Investing in educators supports quality assurance

Jan. 21, 2022

Thanks to revolutionary technological advances in medicine, the healthcare industry has been saturated with innovation and cutting-edge resources. Unfortunately, these advances aren’t always so readily seen in today’s Sterile Processing departments (SPD), and that lack of attention and resources can have a significant and negative impact on patient outcomes.

Many facility decision-makers fail to realize that their SPDs are running on antiquated and outdated systems—and this is not just limited to processing equipment. These “outdated systems” can be seen in departments’ standard operating procedures (SOPs), which can then translate to questionable practices from technicians. If a facility is to deliver the highest quality patient care, decision-makers must invest in the professional development of their sterile processing (SP) professionals who are tasked with delivering clean, sterile, well-functioning instrumentation.

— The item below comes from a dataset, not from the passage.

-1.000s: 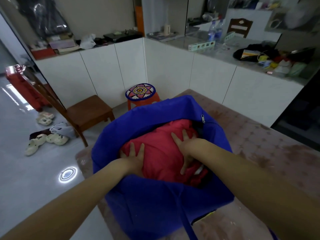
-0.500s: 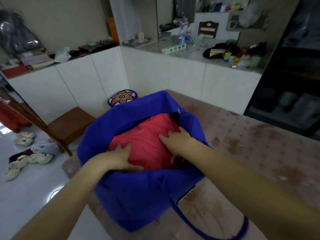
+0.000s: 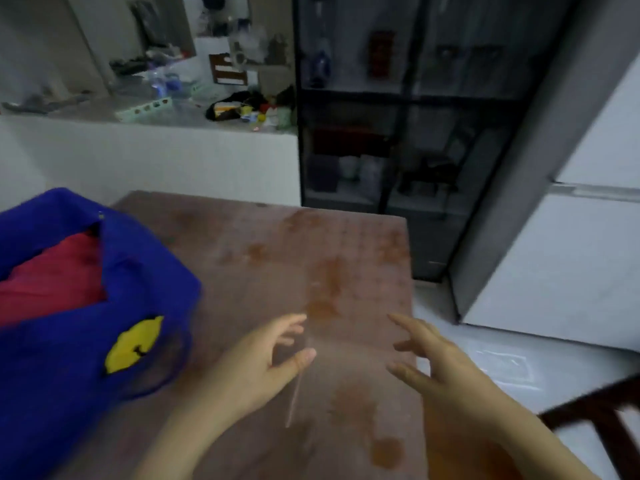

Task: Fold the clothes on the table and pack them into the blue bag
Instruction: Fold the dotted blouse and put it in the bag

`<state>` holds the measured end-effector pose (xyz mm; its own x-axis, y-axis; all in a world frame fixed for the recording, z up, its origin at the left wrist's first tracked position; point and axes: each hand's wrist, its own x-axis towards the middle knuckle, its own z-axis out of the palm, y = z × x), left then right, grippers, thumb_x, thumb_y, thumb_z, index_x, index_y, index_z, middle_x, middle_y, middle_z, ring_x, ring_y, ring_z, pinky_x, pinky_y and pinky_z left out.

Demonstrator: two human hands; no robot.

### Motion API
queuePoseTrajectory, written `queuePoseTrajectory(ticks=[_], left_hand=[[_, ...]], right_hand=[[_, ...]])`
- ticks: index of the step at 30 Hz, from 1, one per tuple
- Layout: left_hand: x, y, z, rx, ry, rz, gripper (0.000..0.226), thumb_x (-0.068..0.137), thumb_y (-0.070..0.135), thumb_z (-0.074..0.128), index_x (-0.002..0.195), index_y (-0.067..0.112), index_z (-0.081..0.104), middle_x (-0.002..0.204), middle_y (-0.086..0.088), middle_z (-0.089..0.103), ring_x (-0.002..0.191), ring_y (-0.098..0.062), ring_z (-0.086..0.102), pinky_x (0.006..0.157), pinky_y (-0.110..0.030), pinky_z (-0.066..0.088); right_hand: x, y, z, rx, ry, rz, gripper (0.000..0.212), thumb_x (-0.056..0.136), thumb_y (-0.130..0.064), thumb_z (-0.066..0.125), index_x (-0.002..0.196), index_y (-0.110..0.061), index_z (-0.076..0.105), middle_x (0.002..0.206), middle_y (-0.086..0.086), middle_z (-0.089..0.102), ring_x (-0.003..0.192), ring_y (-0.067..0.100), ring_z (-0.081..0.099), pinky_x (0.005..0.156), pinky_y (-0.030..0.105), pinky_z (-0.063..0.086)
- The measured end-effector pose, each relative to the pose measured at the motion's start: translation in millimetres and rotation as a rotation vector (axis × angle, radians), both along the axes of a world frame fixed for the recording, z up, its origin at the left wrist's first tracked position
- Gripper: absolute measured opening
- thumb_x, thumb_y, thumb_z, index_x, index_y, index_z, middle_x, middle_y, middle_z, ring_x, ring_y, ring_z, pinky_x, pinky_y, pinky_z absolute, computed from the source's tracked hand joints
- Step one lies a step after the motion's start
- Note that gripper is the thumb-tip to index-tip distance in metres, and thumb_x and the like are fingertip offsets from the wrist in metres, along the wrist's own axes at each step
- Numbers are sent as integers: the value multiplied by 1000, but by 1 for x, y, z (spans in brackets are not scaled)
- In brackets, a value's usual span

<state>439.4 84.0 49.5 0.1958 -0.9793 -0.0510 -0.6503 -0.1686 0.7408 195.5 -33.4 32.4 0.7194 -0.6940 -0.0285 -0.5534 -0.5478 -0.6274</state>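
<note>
The blue bag [image 3: 86, 358] lay to the left of both grips. Its open mouth faced up and ran away from us, with the red garment [image 3: 52, 278] packed inside. Our left grip [image 3: 263, 355] was the nearer, close to the bag's wall with the yellow patch [image 3: 133, 344] but not touching it. Our right grip [image 3: 433, 355] hung farther right, near the right edge of the worktop [image 3: 311, 244]. Both were open, fingers spread and loosely bent, palms turned toward each other, holding nothing (the frame was blurred, so finer detail escaped us). We judged that any reach back to the bag would go leftward, left grip first, and nothing stood in that path. Beyond the worktop stood a cluttered counter [image 3: 104, 140], a dark glass cabinet [image 3: 398, 133] and a white fridge [image 3: 571, 254], with a chair [image 3: 595, 410] at lower right.
</note>
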Motion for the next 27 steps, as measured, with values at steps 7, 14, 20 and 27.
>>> queuePoseTrajectory(ticks=[7,14,20,27], left_hand=[[-245,-90,-54,159,102,-337,76,68,76,53,131,35,46,110,28,54,96,14,56,88,-18,48],[-421,-138,-41,202,6,-623,49,89,47,55,135,36,42,123,15,54,101,-1,56,84,-17,49],[-496,-159,-33,166,-23,-754,48,91,42,54,136,30,43,123,8,56,97,-2,57,85,-20,50],[-556,-167,-50,147,-86,-853,56,89,44,55,140,33,36,134,7,49,106,-8,56,92,-33,51]], right_hand=[[-276,-2,-37,114,149,-383,65,87,-53,55,143,-44,22,138,-17,37,117,0,51,96,24,45],[-444,12,-32,109,157,-743,57,87,-43,59,139,-39,34,141,-10,38,115,4,49,91,24,46],[-524,28,-46,35,27,-1112,45,87,-33,63,129,-23,52,126,-2,57,107,13,58,85,29,46],[-562,40,-124,518,-68,-1357,56,88,-57,48,123,-15,55,116,11,65,99,25,64,93,47,48]])
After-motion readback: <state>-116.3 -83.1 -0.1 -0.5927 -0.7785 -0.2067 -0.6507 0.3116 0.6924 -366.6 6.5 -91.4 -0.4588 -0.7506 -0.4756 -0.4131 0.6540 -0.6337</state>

Changing times call for revised practices

The realm of SP is not what it used to be. Notable differences from the early days of the discipline to today include more intricate and complex instrumentation; intensive and detailed instructions for use (IFU) or, conversely, vague or confusing IFU that can introduce ambiguity and dangerous guesswork into processing steps; skyrocketing surgical case volumes; increased instrument sets and the need for more instruments within a surgical set; and more.

SP leaders must ask whether their department has developed new standards of operation to match new challenges and demands. They must also reevaluate the department’s onboarding protocols and ensure that their training models directly correlate to the successes (and failures) of SP professionals’ standard practices. What’s more, they should examine how the current state of their department has changed since the training practices were created. A few indicators that the onboarding and training process may be antiquated or in need of a revamp include differences in staff size, changes in accommodated surgical service lines, increases in defects specific to one or more areas, and high rate of professional fatigue, burnout and frustration.

SP leaders and the facility’s senior leadership must understand that whenever clear steps and appropriate guidance are not provided, employees will perform based on their personal interpretation of the expectation. In such cases, those actions may not be rooted in best practices, despite those individuals’ best efforts. A thorough assessment of the department’s SOPs is an essential first step in implementing quantifiable and tangible SPD processes.

Quality educators lend vital support

When updated SOPs are needed in the SPD, the responsibility largely falls on an already inundated manager. Often, they are seeing the fallout of their departmental practices from numerous angles: their frustrated technicians, urgent requests from perioperative colleagues and, perhaps, even inquiries from facility executives who request change but often fail to lend adequate support to allow it to happen.

Facility leaders looking to create a culture for positive change must recognize that stating the need for change is not enough. SP managers often lack the bandwidth or support necessary to maintain day-to–day operations, manage daily challenges and develop better practices; they could greatly benefit from an SPD collaborator—a quality SPD educator.

An educator’s primary role is to assess whether the processes in place achieve the facility’s patient safety goals. By combining subject matter expertise with standards and scholastic industry references, educators can best identify opportunities for change. Change is then made permanent through the creation, implementation and management of new practices, followed by training. Through interdepartmental collaboration, SP educators can help create updated SOPs, quantifiable best practices and qualifiable indicators for managerial decision-making; identify areas of improvement; create curriculum for training; and ensure best practices and quality assurance (QA) are at the heart of formal training. Employing an SP educator allows the manager to better manage the department’s daily operations, along with the expectations of their team, service lines and facility executives. Put simply, investing in a quality SPD educator provides a new way to invest in patient safety. 

Every leader must ask whether “the way they’ve always done it” is adequate and rooted in standards and best practices. When goals aren’t met, blame is often passed onto individual employees; however, attention must first be paid to the processes, practices and SOPs being implemented, and the training of those processes and procedures. If employees aren’t performing well, the issue can often be traced to poor processes and training. An SP educator can assess and survey their department’s workflow and pain points (as outlined by the manager) to evaluate improvement opportunities. This can be achieved through QA audits, electronic tracking system data collection, root cause analysis, direct observation, and evaluation and competencies. Educators can then create and implement a curriculum that teaches the practices necessary for quality and patient safety. From there, the manager can use the outlined standard work to address precise areas of deviation or improvement with the SP team. This information can prove helpful for managers during meetings with facility executives by allowing managers to share why issues arose—and a suitable plan for process improvement.

Conclusion

A dedicated SP educator is crucial for instilling lasting and positive change through the development of best practice-based SOPs, processes and training. When educators and managers work collaboratively, frontline technicians and senior-level executives will achieve the results they have always wanted: safe, high-quality patient care.